Reappraisal of Oral Steroid Therapy for Myasthenia Gravis

Abstract

Treatment with oral corticosteroids at high doses with an escalation and de-escalation schedule is effective against myasthena gravis (MG). In fact, the use of corticosteroids has led to a reduction in mortality to below 10% after the 1960s. However, long-term use of oral steroids above a certain dosage level is known to cause a number of problems. In 2014, the Japanese clinical guidelines for MG proposed that the first goal in MG treatment (treatment target) should be set at minimal manifestations (MM) with oral prednisolone (PSL) 5 mg/day or below, and that treatment strategies should strive to attain this level as rapidly as possible. In 2015, a multicenter, cross-sectional study revealed that higher PSL dose and longer PSL treatment do not ensure better outcome. In the absence of good response, the PSL dose should be decreased by combining with modalities such as plasma exchange/plasmapheresis and intravenous immunoglobulin (fast-acting treatments). In 2018, we conducted a multicenter, cross-sectional study in a large population of Japanese patients with generalized MG, aiming to elucidate the correlation between oral PSL regimens and achievement of treatment goals. The ORs for low vs. high dose to achieve treatment goals at 1, 2, and 3 years were 10.4, 2.75, and 1.86, respectively, whereas the corresponding ORs for low vs. medium dose were 13.4, 3.99, and 4.92. Early combination with fast-acting therapy (OR 2.19 at 2 years, 2.11 at 3 years) or combination with calcineurin inhibitors (OR 2.09 at 2 years, 2.36 at 3 years) were also positively associated with achieving treatment goals. These results indicate that early combination of low-dose PSL regimens with other therapies is the key for early achievement of treatment goals in generalized MG. However, even with this regimen, ~35% of patients did not achieve the treatment target after 3 years. These results suggest the limitation of the current oral corticosteroid therapy. We need to develop new treatment options to increase the rate of satisfactory outcome.

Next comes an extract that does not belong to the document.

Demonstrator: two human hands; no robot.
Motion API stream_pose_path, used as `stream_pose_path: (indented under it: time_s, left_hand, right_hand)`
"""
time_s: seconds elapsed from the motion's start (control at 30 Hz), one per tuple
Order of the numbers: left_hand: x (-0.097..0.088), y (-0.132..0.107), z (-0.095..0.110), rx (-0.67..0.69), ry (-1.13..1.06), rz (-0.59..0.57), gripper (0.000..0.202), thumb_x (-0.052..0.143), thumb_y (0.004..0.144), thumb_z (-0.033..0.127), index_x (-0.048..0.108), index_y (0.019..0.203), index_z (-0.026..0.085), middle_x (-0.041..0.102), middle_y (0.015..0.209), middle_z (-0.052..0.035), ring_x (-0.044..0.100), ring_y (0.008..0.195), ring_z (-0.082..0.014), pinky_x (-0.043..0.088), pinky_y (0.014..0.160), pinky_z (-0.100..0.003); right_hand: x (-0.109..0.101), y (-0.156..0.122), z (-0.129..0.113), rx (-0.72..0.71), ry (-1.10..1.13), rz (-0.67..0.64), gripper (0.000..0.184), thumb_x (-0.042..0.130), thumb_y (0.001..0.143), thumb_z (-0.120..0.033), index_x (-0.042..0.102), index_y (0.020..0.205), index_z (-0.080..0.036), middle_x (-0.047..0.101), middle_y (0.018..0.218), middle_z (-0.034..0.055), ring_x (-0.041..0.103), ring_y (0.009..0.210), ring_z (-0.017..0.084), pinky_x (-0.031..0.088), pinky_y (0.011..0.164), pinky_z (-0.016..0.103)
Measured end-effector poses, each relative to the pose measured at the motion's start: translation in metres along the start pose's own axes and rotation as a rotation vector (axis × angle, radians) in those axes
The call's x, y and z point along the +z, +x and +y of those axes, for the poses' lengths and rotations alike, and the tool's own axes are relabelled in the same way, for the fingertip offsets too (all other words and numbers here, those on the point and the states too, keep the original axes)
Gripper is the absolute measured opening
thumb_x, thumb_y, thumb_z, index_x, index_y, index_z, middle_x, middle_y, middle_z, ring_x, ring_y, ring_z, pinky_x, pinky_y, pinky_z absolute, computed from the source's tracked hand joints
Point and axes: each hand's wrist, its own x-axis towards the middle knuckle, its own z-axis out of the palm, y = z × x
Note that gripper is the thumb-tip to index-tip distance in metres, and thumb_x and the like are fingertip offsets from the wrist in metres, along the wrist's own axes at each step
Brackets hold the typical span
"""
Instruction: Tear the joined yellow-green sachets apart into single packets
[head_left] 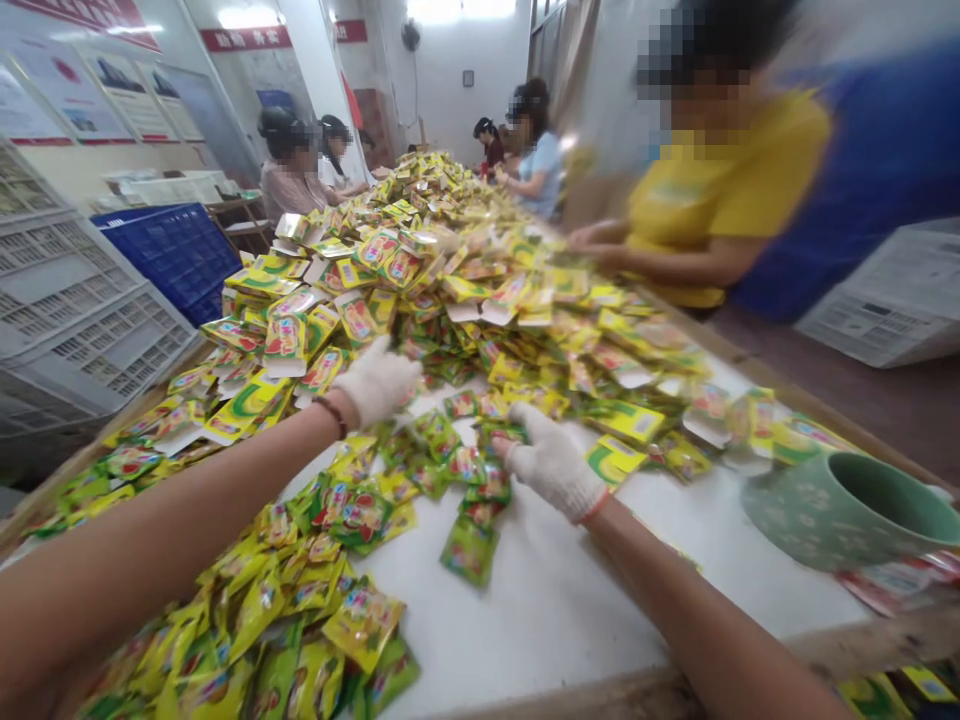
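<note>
My left hand (381,382), in a white knit glove, reaches over the near foot of the heap with its fingers stretched forward. Their tips are blurred, and nothing shows in them. In a matching glove, my right hand (556,462) has its thumb raised and its fingers closed at some small green-and-yellow sachets (491,485). More loose sachets (435,435) lie between the hands. A thick pile of sachets (300,590) spreads below my left forearm. Beyond both hands rises a long heap of small yellow-and-green printed boxes (375,250), several with flaps open.
A green flowered container (847,510) stands at the right on the white tabletop (585,610). Left of the table are white crates (67,300) and a blue crate (176,255). A person in yellow (720,200) works at the right; several others sit farther back.
</note>
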Motion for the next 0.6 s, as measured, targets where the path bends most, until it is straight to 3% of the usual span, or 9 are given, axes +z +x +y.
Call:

Keywords: cross-sectional study; logistic regression analysis; myasthenia gravis; oral corticosteroids; treatment strategies.

Figure 1

Classification of 472 MG patients treated with prednisolone according to the present disease status in a multicenter, cross-sectional study in 2015. MG, myasthenia gravis; PSL, prednisolone; CSR, complete stable remission; PR, pharmacological remission; MM, minimal manifestations; I, improved; U, unchanged; W, worse; E, exacerbation. This figure is drawn from data published in (32).

Figure 2

Changes of therapeutic strategy. (A) The traditional strategy with high-dose oral corticosteroids with escalation and de-escalation schedule. (B) The new strategy with low-dose oral corticosteroids. PE, plasma exchange; PP, plasmapheresis; IVIg, intravenous immunoglobulin; mPSL, methylprednisolone; CNI, calcineurin inhibitor. This figure is drawn from data published in (32).

Figure 3

Classification of 590 prednisolone-treated generalized MG patients according to the present disease status in a multicenter, cross-sectional study in 2018. MG, myasthenia gravis; PSL, prednisolone; CSR, complete stable remission; PR, pharmacological remission; MM, minimal manifestations; I, improved; U, unchanged; W, worse; E, exacerbation. This figure is drawn from data published in (47).